Better way of doing this?

Here is the code snippet that I’m trying to make better

var slider = $("#slider");

    slider.on("click", "#up", function () {
      var ul = $(".slider-small-box");
      var marginTop = ul.css("margin-top");
      var ulHeight = ul.height();

      if(ulHeight + parseInt(marginTop, 10) <= 555) {
        ul.css("marginTop", "0px");
      } else {
        var s = parseInt(marginTop, 10);
        s = s - 185;
        ul.css("marginTop", s + "px");
      }
    });

The problem with the above code is that it have to search the DOM for “.slider-small-box” everytime the “up” button is clicked (the “up” button is a button tag like this: <button id="up">UP</button>). Everything is working fine and smoothly but I want to write better code.
You might be asking “So why don’t you just reference the “.slider-small-box” element outside of the click event?”. The reason is that the element “.slider-small-box” and the button “#up” are both dynamically inserted into the page using AJAX and because of that I can’t reference them outside the “click” event function.

I’ve tried to find a solution for that and I stumbled upon jQuery deferreds. Here is how the code looks like when I use jQuery deferreds:

  $.sliderResults().done( function () {

    var ul = $(".slider-small-box");
    var marginTop = ul.css("margin-top");
    var ulHeight = ul.height();
    var up = $("#up");    

    up.on("click", function () {
      if(ulHeight + parseInt(marginTop, 10) <= 555) {
        ul.css("marginTop", "0px");
      } else {
        var s = parseInt(marginTop, 10);
        s = s - 185;
        ul.css("marginTop", s + "px");
      }
    });
  }

The problem with the above code is that the “click” event can only be executed once, so that when I click the “up” button again nothing happens.

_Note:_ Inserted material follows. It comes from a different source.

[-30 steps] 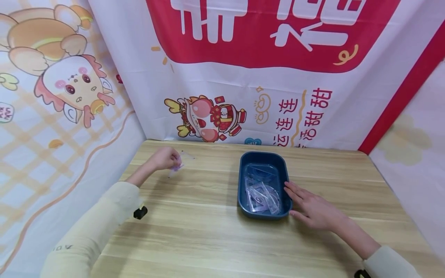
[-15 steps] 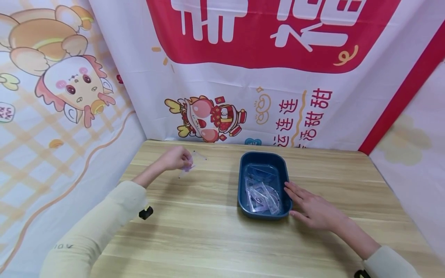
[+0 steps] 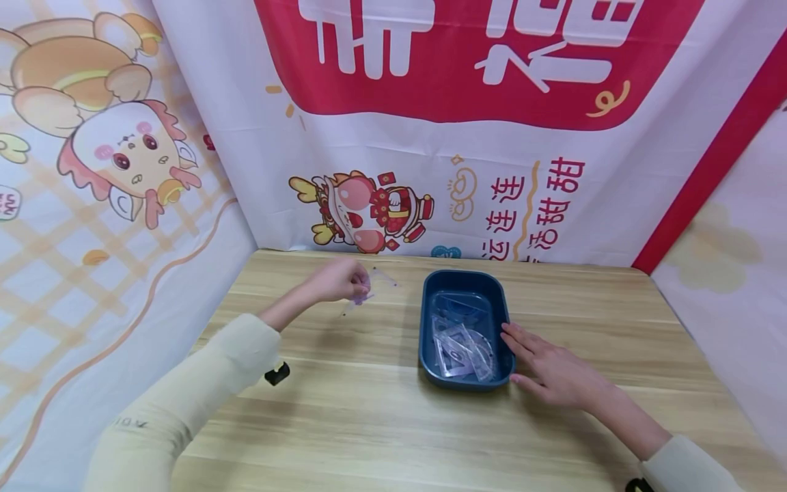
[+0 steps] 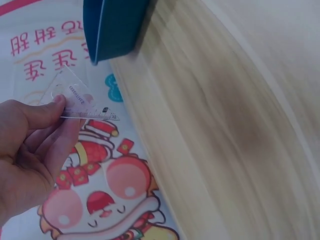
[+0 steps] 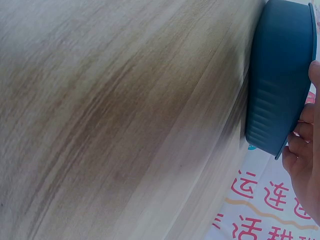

Use $(document).on('click', '#up', function(e) {... instead.

What is the difference?
I don’t see any difference. I will stay unable to reference “.slider-small-box” outside the event function.
What I mean is that I will stay unable to do this:

      var slider = $("#slider");
      var ul = $(".slider-small-box");
      var ulHeight = ul.height();

    slider.on("click", "#up", function () {
      var marginTop = ul.css("margin-top");

      if(ulHeight + parseInt(marginTop, 10) <= 555) {
        ul.css("marginTop", "0px");
      } else {
        var s = parseInt(marginTop, 10);
        s = s - 185;
        ul.css("marginTop", s + "px");
      }
    });

Compare the above code with the first block of code in the post to understand what I’m trying to do.

It registers the event to the document object, instead of the element itself. Allowing you to dynamically register events on elements created after the JS has fully loaded.

You can. You can’t access new ones because you’ve assigned the class array to the ul variable outside of the click event. If you’re looking to get away from searching the DOM and rebuilding the array of elements, you can maintain and update the array of elements yourself. But, that’s really just micro-optimization and not worth the effort.